How to complete this task:
Output the listing below, all of it, exactly as given.

Information given:
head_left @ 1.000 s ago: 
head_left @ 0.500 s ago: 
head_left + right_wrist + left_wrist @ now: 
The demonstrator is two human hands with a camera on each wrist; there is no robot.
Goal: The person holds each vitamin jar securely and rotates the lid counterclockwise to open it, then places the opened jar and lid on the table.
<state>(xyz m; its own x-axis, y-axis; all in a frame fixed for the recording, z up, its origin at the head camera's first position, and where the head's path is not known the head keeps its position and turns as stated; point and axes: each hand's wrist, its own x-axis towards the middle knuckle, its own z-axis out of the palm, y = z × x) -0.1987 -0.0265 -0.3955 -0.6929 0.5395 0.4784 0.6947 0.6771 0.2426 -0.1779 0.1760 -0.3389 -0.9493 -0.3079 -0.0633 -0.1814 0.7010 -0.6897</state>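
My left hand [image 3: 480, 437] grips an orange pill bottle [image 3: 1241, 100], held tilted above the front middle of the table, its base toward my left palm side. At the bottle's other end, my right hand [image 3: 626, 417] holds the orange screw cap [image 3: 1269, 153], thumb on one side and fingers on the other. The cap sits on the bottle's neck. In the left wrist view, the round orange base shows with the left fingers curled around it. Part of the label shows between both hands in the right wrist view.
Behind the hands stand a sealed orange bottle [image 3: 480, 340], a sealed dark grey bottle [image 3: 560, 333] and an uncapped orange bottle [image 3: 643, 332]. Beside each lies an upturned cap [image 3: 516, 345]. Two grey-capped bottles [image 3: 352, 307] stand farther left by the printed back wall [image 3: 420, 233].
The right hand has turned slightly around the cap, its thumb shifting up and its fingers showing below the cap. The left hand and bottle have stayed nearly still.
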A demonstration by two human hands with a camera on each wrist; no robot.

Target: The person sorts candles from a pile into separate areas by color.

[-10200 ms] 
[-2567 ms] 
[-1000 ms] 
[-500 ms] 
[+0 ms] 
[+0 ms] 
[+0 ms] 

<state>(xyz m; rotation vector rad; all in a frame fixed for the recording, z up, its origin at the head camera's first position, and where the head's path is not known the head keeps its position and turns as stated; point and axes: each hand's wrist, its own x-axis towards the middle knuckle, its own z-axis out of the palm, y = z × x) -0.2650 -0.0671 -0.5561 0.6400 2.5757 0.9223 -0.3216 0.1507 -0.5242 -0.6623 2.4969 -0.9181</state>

Worked solution:
head_left @ 1.000 s ago: 
head_left @ 0.500 s ago: 
head_left + right_wrist + left_wrist @ now: 
The demonstrator is two human hands with a camera on each wrist; there is no robot.
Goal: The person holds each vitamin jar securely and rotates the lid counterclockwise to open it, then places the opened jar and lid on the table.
<state>(xyz m; its own x-axis, y-axis; all in a frame fixed for the recording, z up, its origin at the head camera's first position, and where the head's path is not known the head keeps its position and turns as stated; point and axes: each hand's wrist, its own x-axis towards the middle knuckle, its own z-axis out of the palm, y = z × x) -0.1987 -0.0265 -0.3955 -0.6929 0.5395 0.4784 0.6947 0.6771 0.2426 -0.1779 0.1760 -0.3389 -0.9493 -0.3079 -0.0633 -0.1814 0.7010 -0.6897</state>
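My left hand [image 3: 480, 437] grips an orange pill bottle [image 3: 1241, 100], held tilted above the front middle of the table, its base toward my left palm side. At the bottle's other end, my right hand [image 3: 626, 417] holds the orange screw cap [image 3: 1269, 153], thumb on one side and fingers on the other. The cap sits on the bottle's neck. In the left wrist view, the round orange base shows with the left fingers curled around it. Part of the label shows between both hands in the right wrist view.
Behind the hands stand a sealed orange bottle [image 3: 480, 340], a sealed dark grey bottle [image 3: 560, 333] and an uncapped orange bottle [image 3: 643, 332]. Beside each lies an upturned cap [image 3: 516, 345]. Two grey-capped bottles [image 3: 352, 307] stand farther left by the printed back wall [image 3: 420, 233].
The right hand has turned slightly around the cap, its thumb shifting up and its fingers showing below the cap. The left hand and bottle have stayed nearly still.
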A demonstration by two human hands with a camera on each wrist; no robot.

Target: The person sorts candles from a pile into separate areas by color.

[-10200 ms] 
[-2567 ms] 
[-1000 ms] 
[-500 ms] 
[+0 ms] 
[+0 ms] 
[+0 ms] 

<state>(xyz m; rotation vector rad; all in a frame fixed for the recording, z up, its origin at the head camera's first position, and where the head's path is not known the head keeps its position and turns as stated; point and axes: each hand's wrist, its own x-axis towards the middle knuckle, its own z-axis out of the palm, y = z × x) -0.2650 -0.0671 -0.5561 0.6400 2.5757 0.9223 -0.3216 0.1507 -0.5242 -0.6623 2.4969 -0.9181</state>

This concludes the output for the exercise.